A feature for resolving only users that are in a focused AD-group will take effect on the whole context again, right? Result would be that all tenants would see members of the focused AD-group when using people picker. Still I cannot separate tenants within people picker and point to different AD-groups. Correct?

The feature shoots for on-premise installations where you have to filter on one AD-group with all users or groups that are allowed to have access to SharePoint.

Apr 22, 2014 at 12:20 PM
hello Michael,

actually, my previous reply was mostly for Ben regarding the possibility to specify a custom LDAP filter, so that a user can only be found if he is member of a specific security group. The update released today includes this feature.

Regarding your question: yes you are correct. LDAPCP gets the context from SharePoint. Unfortunately, in method FillResolve(SPClaim), context is always the value of the root site of the web application. Due to this behavior, the best thing you can assume to know for sure is the current web application, and this is why I said that what you want to achieve is not possible (until Product Group decides to supply a reliable context, if that ever happens).
With that said, there is one more thing: LDAPCP sets LDAP filters only from its constructor (which is called more or less only once), so currently you cannot set a LDAP filter based on the context.
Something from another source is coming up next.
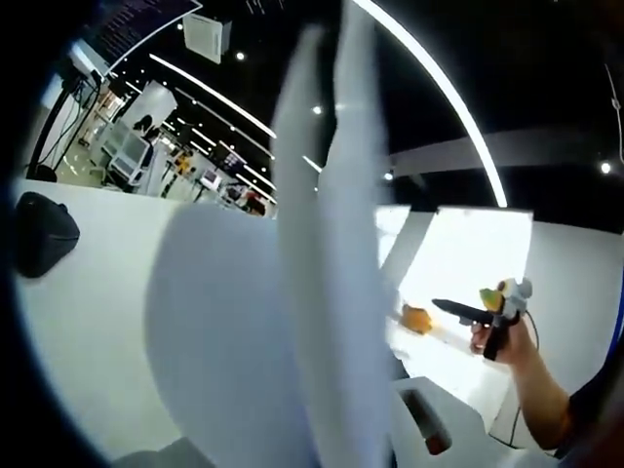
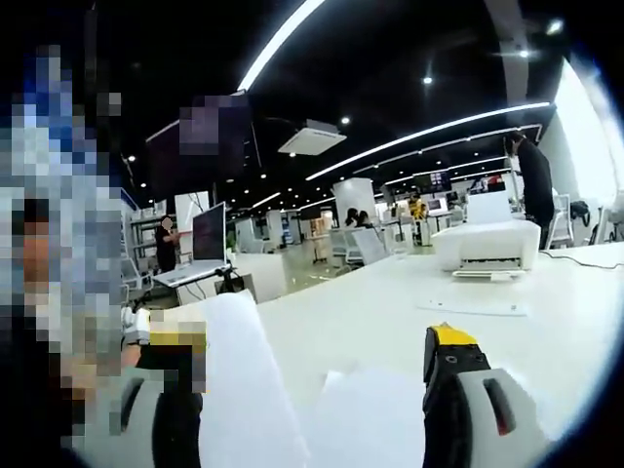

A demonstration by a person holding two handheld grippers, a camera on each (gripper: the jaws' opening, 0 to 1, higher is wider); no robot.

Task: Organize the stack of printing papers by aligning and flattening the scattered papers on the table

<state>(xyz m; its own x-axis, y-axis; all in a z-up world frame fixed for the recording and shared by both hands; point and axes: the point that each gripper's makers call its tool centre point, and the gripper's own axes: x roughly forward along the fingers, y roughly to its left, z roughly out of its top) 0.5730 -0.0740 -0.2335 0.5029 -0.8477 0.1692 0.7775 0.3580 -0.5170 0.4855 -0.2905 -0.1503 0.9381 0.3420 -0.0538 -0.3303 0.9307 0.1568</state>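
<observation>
Several sheets of paper (image 1: 327, 253) are held up edge-on right in front of the left gripper's camera, rising from the bottom of that view; they look lifted off the table (image 1: 88, 322), probably so the edges can be tapped square before being laid flat. The left gripper's own jaws are hidden behind the sheets, so whether they are pinched on the paper can't be told, though a clamp on the lower edge is likely. A dark rounded thing (image 1: 41, 232) sits at the left edge of the table; what it is can't be made out.

In the right gripper view, the right gripper (image 2: 322, 380) is seen with its jaws standing well apart, a yellow-tipped one on the right and another on the left; a white sheet (image 2: 249, 390) stands just beside the left jaw and another pale sheet lies low between the two, but nothing is seen clamped. It's probably being kept open to steady or nudge the loose side of the stack. A white printer (image 2: 486, 244) sits further back on the table (image 2: 390, 292), with a single flat sheet (image 2: 473, 308) lying in front of it.

Off to the right in the left gripper view, a hand (image 1: 502, 336) holds a dark tool (image 1: 478, 314); likely the right gripper, not certain. Alignment looks underway; flattening is not yet done.
</observation>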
With that said, I could change the design to offer the possiblity to set LDAP filters everytime LDAPCP is called, but considering the SharePoint limitation I mentioned above, is it really worth doing it?

Marked as answer by Flashback333 on 7/18/2014 at 8:46 AM
Jul 15, 2014 at 11:22 PM
Hi again Yvand,

I try to use your solution for a dedicated customer now and tried to focus the peoplepicker to one OU (LDAP-Connection) and further more to show only members of one security group within the OU. The members of the security group are users or/and groups.
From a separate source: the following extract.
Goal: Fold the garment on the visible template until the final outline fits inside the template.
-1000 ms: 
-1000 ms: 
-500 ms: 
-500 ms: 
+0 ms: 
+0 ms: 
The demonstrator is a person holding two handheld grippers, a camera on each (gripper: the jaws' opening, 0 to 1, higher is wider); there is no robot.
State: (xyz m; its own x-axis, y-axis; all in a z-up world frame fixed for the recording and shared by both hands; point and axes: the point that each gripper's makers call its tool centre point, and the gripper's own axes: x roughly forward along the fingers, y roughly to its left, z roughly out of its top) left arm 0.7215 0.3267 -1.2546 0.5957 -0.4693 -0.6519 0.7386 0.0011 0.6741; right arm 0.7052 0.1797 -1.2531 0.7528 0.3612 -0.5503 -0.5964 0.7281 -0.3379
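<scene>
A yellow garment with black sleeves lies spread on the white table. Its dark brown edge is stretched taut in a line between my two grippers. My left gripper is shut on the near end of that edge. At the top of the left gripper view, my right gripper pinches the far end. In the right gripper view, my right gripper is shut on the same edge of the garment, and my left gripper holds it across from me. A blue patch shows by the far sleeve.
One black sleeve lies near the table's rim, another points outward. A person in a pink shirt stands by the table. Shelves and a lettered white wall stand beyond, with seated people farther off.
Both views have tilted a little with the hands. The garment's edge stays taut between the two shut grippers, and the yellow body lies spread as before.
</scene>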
The result is that I get the users within that security group (cool!) but not the Groups (sad). On the admin page you mention that you query objects of type "user". Is it possible to query the groups as role Claims, too?

Active Directory Domain
-->Customer-OU (LDAP-Connection)
                   -->Security Group with members (LDAP query MembersOf)
                                                                        --> users (identifier claim is upn or email)
                                                                        --> groups (role claim - token groups - unqualified domain)                                              
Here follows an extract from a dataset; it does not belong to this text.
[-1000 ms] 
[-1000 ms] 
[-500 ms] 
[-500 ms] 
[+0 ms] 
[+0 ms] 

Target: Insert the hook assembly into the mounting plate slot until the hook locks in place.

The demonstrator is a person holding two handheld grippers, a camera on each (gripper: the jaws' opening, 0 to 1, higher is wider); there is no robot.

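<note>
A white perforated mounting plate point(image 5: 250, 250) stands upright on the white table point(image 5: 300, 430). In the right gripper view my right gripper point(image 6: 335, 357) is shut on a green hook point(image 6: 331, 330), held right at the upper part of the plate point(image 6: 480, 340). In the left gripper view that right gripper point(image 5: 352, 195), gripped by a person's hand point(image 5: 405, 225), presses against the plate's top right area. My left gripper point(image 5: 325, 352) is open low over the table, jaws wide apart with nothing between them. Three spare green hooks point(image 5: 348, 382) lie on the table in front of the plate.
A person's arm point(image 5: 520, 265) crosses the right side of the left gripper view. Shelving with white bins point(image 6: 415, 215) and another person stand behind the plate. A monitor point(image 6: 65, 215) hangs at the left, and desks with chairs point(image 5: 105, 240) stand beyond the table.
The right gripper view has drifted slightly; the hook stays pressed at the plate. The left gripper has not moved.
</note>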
Beside this Problem I´m still looking for a solution that could be used in a multi-tenancy environment. Each tenant has his own OU with users and groups. Same Situation here: I want to query LDAP for a tenants security group within his OU. If you have some good ideas about that please feel free to contact me.


Jul 18, 2014 at 12:12 PM
hello Michael,
to query objects that are members of a security group, you can either specify a filter (for user objects) in global admin page, but you can also specify a filter individually for each object in "claims mapping" page, including group objects.
Regarding multi-tenancy, LDAPCP is definitely not designed to support that, but if you are a developer you can download "LDAPCP for Developers" and check if you can somehow get the current tenant in "SetLDAPConnections" method, it may be easy to do.
Marked as answer by Flashback333 on 7/18/2014 at 8:45 AM
Jul 18, 2014 at 4:45 PM
AWESOME! Thanks a lot for the guidance, Yvan. Got it.